Merge Multiple PDFs to Single PDF using Apache PDFBox

Apache PDFBox can merge two or more PDF files into one PDF document using the PDFMergerUtility class. This is useful when a Java application has to combine invoices, reports, scanned pages, generated PDF documents, or attachments into a single downloadable file.

In this tutorial, we will learn the steps required to merge multiple PDF documents to a single PDF.

To merge multiple PDFs to a single PDF, create an instance of PDFMergerUtility, set the destination file name, add each source PDF in the required order, and call mergeDocuments(). You may merge as many PDF files as required, subject to memory, file size, and application limits.

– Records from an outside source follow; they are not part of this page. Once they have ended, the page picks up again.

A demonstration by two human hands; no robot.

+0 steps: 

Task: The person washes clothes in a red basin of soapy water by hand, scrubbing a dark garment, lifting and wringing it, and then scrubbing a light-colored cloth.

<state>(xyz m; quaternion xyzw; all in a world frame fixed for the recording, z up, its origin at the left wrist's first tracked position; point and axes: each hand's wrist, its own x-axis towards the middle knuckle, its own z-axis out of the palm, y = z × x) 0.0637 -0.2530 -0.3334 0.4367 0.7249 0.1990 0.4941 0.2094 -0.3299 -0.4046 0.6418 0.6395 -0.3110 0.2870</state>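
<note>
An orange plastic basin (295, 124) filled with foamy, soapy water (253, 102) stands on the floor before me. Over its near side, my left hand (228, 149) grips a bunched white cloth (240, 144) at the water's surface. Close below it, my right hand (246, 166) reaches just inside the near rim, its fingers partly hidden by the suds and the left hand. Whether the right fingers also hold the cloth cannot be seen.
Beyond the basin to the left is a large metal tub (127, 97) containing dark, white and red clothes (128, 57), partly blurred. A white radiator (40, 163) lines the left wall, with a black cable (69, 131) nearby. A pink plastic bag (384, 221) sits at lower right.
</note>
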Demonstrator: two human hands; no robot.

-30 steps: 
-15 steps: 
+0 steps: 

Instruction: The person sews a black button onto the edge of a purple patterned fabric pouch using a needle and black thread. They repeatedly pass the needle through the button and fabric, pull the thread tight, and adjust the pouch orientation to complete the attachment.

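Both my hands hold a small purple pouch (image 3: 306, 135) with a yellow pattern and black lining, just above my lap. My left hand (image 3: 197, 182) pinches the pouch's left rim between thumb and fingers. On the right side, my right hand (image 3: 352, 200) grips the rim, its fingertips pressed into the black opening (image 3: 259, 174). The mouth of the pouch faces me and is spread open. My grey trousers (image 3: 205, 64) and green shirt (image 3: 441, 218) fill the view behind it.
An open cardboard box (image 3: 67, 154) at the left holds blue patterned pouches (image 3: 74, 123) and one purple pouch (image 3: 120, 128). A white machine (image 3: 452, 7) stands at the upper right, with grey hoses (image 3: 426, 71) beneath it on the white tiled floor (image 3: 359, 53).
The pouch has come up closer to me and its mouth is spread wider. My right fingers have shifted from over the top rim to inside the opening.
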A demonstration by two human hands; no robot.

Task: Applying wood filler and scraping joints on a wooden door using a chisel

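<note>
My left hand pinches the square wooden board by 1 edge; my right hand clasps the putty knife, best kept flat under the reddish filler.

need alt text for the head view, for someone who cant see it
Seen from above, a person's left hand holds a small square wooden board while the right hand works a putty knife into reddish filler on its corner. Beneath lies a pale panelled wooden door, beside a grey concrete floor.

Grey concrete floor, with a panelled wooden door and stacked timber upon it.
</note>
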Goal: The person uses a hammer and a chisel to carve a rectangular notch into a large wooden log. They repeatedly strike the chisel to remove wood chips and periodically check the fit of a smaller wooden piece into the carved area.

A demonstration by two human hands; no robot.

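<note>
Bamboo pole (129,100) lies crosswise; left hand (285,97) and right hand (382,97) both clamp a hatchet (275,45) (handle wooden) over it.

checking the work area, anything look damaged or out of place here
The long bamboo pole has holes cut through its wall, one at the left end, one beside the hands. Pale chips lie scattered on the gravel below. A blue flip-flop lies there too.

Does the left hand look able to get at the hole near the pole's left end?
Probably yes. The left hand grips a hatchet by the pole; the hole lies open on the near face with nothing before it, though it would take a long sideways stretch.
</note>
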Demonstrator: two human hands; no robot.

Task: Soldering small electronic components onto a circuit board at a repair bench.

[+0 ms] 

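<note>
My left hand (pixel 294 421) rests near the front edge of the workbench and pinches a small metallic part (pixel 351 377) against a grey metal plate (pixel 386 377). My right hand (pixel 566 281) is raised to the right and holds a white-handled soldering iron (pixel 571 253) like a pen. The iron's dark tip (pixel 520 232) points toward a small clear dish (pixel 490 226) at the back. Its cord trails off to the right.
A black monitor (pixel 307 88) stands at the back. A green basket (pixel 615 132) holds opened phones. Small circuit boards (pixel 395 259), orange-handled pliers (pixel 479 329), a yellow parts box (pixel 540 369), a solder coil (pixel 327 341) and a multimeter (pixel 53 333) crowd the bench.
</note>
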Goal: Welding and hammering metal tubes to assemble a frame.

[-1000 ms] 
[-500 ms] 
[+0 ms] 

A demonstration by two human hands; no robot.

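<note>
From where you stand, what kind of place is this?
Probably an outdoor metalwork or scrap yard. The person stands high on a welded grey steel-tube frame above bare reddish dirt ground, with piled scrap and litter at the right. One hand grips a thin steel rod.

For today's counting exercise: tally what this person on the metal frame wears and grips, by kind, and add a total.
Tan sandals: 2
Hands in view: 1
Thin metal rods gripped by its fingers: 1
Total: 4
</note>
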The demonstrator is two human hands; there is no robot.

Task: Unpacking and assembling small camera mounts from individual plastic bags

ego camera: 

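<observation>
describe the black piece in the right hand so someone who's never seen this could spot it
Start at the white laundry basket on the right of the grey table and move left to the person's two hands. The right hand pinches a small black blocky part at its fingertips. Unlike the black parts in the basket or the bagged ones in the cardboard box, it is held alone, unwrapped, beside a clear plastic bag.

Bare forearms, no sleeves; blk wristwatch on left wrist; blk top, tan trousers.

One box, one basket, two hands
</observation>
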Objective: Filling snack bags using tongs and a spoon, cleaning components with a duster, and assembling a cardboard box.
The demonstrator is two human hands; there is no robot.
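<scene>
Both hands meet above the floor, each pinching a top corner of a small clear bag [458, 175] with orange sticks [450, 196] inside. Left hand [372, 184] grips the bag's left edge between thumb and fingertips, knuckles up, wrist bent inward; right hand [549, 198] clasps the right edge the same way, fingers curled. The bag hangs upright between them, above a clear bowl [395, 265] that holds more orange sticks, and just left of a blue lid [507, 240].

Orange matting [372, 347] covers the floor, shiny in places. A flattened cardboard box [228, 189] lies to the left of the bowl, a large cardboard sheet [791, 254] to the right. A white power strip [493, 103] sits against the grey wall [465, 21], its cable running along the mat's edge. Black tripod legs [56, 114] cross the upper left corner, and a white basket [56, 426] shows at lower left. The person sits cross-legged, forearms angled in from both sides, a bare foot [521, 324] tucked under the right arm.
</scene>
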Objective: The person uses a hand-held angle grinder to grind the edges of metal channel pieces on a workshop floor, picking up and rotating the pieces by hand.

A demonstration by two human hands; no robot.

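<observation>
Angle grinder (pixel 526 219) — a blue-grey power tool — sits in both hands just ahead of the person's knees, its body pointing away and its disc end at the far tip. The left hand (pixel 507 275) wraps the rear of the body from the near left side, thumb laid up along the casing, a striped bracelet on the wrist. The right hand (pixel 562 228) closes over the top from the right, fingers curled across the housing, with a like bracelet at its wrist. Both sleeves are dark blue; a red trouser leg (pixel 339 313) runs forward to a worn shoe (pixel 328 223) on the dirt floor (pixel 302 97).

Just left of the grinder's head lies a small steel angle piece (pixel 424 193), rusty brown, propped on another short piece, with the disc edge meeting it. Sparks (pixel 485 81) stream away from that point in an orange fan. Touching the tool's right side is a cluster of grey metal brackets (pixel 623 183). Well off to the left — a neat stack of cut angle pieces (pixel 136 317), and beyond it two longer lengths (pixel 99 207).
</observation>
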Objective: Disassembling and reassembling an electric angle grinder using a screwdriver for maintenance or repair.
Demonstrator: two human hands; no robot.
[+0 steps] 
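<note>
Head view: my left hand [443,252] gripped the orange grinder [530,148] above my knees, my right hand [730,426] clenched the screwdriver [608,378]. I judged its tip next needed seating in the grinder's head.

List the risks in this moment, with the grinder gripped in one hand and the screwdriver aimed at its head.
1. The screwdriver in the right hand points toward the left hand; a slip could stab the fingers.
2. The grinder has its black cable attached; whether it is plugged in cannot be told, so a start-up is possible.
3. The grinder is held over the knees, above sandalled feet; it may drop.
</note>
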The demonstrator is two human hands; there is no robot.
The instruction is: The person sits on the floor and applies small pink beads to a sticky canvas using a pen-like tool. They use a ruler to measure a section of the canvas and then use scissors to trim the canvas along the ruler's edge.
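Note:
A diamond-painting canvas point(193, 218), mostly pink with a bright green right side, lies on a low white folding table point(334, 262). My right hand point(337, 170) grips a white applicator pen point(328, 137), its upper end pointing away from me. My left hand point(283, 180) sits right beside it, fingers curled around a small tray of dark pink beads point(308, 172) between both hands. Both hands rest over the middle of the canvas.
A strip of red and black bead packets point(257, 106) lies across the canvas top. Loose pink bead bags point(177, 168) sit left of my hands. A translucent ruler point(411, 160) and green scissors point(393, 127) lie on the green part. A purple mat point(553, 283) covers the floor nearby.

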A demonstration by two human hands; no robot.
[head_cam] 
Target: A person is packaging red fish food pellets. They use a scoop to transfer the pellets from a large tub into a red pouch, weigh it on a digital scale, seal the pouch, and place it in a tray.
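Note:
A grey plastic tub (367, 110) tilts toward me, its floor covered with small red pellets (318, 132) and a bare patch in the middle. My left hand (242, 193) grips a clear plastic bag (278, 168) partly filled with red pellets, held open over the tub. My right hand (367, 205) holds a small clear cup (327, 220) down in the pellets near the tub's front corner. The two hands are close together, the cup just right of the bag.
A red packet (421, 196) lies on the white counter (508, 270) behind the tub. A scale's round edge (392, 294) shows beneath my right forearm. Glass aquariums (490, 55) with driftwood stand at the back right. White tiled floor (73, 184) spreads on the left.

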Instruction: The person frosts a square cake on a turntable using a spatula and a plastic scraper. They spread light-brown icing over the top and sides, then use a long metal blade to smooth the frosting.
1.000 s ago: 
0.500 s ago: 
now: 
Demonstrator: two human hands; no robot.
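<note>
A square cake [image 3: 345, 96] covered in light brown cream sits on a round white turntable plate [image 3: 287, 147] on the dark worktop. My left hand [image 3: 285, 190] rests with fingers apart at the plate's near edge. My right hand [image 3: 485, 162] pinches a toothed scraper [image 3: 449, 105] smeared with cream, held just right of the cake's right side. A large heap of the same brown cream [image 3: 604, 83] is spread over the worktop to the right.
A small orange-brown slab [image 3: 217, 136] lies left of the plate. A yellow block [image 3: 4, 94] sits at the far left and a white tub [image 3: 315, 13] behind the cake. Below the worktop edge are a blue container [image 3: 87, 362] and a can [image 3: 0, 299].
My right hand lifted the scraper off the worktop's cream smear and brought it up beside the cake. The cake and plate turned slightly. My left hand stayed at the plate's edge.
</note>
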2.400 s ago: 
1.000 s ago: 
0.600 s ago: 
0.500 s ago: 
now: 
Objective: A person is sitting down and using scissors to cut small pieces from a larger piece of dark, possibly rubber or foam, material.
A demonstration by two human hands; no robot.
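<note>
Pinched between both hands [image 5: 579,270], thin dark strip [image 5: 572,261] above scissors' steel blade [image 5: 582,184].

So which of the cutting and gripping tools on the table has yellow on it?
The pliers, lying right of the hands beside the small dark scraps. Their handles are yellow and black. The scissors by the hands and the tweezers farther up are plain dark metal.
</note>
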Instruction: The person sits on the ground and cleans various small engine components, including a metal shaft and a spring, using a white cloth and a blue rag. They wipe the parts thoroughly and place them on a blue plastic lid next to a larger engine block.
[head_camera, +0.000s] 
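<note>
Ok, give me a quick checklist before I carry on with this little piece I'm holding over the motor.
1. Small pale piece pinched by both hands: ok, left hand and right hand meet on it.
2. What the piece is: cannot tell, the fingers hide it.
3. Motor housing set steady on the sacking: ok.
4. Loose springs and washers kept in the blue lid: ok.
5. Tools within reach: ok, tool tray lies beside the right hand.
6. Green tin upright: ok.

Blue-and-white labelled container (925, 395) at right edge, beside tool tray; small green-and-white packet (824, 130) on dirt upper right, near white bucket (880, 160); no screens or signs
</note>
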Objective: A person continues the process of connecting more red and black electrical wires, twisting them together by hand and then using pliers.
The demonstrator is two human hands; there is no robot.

PDFBox PDF Merge Requirements

The examples in this tutorial use Java and Apache PDFBox. If you are using Maven, add the PDFBox dependency to your project. Use the version that matches your project standards.

</>
Copy
<dependency>
    <groupId>org.apache.pdfbox</groupId>
    <artifactId>pdfbox</artifactId>
    <version>2.0.30</version>
</dependency>

The main PDFBox class used here is org.apache.pdfbox.multipdf.PDFMergerUtility. For method-level details, refer to the Apache PDFBox API documentation for PDFMergerUtility.

Steps – Merge Multiple PDF Files

Following is a step by step guide to merge multiple PDF files.

Step 1: Load PDF Files

Load all the source PDF files you wish to merge.

</>
Copy
File file1 = new File("/home/tk/sample_1.pdf");
File file2 = new File("/home/tk/sample_2.pdf");
File file3 = new File("/home/tk/sample_3.pdf");Merge Documents.

Each source file should point to an existing PDF document. The order in which you add these files later decides the page order in the merged PDF.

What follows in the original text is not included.